:: DATASET CONTENT

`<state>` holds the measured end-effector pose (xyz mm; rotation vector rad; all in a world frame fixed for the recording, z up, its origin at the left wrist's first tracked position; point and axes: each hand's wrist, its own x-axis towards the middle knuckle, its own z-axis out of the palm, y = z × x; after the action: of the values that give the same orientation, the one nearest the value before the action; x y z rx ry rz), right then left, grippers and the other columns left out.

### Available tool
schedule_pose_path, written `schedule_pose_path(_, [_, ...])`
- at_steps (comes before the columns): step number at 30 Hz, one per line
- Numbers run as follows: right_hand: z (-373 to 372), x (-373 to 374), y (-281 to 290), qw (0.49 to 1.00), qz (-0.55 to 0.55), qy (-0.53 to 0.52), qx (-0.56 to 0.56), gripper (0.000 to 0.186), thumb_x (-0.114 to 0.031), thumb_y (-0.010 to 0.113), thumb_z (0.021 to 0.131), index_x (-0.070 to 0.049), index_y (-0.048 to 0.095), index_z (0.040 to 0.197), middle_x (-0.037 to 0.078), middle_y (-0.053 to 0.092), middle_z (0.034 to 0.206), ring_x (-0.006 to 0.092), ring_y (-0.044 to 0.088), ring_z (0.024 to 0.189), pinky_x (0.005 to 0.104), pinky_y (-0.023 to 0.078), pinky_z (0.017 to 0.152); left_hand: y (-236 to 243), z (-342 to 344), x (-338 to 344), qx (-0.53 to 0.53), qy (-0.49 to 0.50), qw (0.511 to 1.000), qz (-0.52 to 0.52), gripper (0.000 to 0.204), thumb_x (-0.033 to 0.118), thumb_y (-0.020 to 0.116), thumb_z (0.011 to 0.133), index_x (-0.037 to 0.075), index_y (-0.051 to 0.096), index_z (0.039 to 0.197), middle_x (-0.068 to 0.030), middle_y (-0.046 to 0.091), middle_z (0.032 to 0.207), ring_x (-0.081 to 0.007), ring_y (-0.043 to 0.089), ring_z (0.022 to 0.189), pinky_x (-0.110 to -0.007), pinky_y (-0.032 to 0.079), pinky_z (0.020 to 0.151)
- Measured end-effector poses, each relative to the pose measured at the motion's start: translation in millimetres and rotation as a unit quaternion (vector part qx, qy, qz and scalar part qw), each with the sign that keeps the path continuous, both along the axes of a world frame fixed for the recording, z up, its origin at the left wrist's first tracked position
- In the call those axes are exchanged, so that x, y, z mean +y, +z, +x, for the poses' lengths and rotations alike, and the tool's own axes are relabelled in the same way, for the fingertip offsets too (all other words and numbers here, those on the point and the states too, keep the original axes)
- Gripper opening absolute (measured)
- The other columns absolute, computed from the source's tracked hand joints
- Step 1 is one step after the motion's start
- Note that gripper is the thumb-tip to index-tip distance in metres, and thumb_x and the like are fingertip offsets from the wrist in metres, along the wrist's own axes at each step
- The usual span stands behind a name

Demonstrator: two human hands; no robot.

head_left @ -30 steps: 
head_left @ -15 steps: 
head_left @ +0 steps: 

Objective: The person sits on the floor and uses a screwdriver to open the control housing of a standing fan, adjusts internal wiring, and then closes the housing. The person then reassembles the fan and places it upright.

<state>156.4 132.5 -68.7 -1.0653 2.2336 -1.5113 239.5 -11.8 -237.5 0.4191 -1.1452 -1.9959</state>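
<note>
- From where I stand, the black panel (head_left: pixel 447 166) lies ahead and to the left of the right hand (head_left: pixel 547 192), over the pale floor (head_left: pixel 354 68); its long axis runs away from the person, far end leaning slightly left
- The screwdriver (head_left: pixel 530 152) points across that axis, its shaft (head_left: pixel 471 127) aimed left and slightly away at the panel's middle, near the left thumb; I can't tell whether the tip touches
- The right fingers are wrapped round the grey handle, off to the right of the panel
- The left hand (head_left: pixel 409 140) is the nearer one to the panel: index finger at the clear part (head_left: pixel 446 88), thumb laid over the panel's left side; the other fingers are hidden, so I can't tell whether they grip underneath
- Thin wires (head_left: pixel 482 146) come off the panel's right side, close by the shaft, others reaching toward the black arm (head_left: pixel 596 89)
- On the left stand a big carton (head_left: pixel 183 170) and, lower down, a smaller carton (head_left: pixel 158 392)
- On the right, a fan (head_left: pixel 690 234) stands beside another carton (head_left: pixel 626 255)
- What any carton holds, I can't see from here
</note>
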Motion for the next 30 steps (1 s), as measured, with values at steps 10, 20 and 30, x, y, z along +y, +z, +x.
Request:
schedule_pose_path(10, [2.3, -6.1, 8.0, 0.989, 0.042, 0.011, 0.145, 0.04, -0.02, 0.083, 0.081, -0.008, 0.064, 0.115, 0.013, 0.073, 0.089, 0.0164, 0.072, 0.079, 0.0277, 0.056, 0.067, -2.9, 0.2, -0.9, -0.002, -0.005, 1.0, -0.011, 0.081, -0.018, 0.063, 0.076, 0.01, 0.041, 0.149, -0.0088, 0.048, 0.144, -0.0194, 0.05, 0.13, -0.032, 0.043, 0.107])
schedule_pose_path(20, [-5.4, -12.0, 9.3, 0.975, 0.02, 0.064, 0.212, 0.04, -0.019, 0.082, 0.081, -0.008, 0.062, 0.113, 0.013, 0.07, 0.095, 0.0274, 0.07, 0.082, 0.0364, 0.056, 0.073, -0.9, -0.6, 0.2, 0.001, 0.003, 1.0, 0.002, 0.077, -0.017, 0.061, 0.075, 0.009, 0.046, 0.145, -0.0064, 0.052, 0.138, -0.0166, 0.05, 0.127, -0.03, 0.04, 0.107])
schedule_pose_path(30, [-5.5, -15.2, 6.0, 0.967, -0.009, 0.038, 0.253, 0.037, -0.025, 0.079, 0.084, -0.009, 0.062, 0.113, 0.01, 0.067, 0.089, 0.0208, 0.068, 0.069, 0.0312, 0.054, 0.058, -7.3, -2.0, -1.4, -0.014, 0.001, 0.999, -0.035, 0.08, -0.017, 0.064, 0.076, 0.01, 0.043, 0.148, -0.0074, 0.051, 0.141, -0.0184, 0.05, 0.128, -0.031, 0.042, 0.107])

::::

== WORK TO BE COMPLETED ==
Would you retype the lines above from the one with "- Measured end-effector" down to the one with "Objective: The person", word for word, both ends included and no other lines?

== COMPLETED EXERCISE ==
- Measured end-effector poses, each relative to the pose measured at the motion's start: translation in millimetres and rotation as a unit quaternion (vector part qx, qy, qz and scalar part qw), each with the sign that keeps the path continuous, both along the axes of a world frame fixed for the recording, z up, its origin at the left wrist's first tracked position
- In the call those axes are exchanged, so that x, y, z mean +y, +z, +x, for the poses' lengths and rotations alike, and the tool's own axes are relabelled in the same way, for the fingertip offsets too (all other words and numbers here, those on the point and the states too, keep the original axes)
- Gripper opening absolute (measured)
- The other columns absolute, computed from the source's tracked hand joints
- Step 1 is one step after the motion's start
- Note that gripper is the thumb-tip to index-tip distance in metres, and thumb_x and the like are fingertip offsets from the wrist in metres, along the wrist's own axes at each step
- The usual span stands behind a name

Demonstrator: two human hands; no robot.

head_left @ -30 steps: 
head_left @ -15 steps: 
head_left @ +0 steps: 

Objective: The person sits on the floor and uses a screwdriver to open the control housing of a standing fan, adjusts internal wiring, and then closes the housing. The person then reassembles the fan and places it upright.

What has been written here completes the answer.